Masa jabatan Wali Nanggroe selama 3 (tiga) tahun, terhitung sejak saat pengukuhan sebagai Wali. Bila telah berakhir masa jabatannya, dapat dipilih kembali hanya untuk masa jabatan kedua kali. Wali Nanggroe dapat memberikan dan atau mencabut gelar-gelar kehormatan dan derajat adat Aceh pada perseorangan atau lembaga-lembaga baik dalam maupun luar negeri. Atas pertimbangan kelayakan karena jasa-jasanya yang luar biasa, atau karena penemuan-penemuan baru memberi manfaat kepada kesejahteraan masyarakat Aceh.
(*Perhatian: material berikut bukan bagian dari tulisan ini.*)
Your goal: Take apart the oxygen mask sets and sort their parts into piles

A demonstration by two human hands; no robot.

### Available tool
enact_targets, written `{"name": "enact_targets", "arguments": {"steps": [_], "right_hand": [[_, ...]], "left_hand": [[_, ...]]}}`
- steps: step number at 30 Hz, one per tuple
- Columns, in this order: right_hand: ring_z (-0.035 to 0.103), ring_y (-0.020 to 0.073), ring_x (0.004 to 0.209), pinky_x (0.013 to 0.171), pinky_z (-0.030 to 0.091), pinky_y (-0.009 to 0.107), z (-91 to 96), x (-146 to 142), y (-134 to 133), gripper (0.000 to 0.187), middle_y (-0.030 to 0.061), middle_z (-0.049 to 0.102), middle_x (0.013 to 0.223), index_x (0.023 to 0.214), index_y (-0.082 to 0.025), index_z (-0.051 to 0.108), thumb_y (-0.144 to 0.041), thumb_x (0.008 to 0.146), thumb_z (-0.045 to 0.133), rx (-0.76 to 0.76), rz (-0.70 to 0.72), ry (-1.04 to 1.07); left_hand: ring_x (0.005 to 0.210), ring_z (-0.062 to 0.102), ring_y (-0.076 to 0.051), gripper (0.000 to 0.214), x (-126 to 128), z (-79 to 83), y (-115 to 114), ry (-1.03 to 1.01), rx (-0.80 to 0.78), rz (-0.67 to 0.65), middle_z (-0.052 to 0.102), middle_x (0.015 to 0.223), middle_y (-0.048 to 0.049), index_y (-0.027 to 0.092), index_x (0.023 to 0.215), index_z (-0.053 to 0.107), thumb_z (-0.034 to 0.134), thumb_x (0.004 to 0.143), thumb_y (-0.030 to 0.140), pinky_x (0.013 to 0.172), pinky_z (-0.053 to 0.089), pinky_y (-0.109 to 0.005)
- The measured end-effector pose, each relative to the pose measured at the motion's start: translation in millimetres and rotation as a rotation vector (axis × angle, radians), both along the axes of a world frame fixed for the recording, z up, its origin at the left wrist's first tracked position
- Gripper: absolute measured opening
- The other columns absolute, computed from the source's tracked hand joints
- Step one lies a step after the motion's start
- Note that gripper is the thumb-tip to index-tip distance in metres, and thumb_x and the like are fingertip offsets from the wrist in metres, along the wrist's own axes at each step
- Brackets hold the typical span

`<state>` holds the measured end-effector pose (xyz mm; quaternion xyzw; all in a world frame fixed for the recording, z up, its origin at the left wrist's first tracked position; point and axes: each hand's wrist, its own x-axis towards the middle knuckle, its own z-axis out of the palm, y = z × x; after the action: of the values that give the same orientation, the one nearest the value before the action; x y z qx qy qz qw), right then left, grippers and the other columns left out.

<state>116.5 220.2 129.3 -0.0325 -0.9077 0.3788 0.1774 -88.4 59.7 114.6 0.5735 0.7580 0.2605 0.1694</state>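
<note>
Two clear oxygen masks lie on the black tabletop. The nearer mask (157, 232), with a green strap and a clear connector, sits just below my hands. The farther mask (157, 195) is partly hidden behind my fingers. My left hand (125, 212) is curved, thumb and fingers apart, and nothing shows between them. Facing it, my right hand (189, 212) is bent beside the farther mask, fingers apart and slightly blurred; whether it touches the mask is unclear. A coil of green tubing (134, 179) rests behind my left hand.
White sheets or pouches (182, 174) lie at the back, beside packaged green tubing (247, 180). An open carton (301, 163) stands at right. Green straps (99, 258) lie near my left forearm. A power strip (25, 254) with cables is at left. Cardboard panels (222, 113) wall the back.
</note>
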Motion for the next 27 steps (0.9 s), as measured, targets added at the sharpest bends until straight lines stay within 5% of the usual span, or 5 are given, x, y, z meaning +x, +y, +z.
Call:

Sementara itu Juru Bicara Komite Peralihan Aceh, Ibrahim KBS menjelaskan, draf qanun ini bukanlah ditujukan untuk Hasan Tiro. Ibrahim yakin, Hasan Tiro bukanlah tipe yang mengharapkan diangkat menjadi wali. Namun patut dicatat, bagaimana selanjutnya yang bisa menjadi wali dengan sejumlah wewenang yang kuat. ”Kita menginginkan status wali itu seperti Yang Dipertuan Agung di Malaysia,” pinta Ibrahim panjang lebar.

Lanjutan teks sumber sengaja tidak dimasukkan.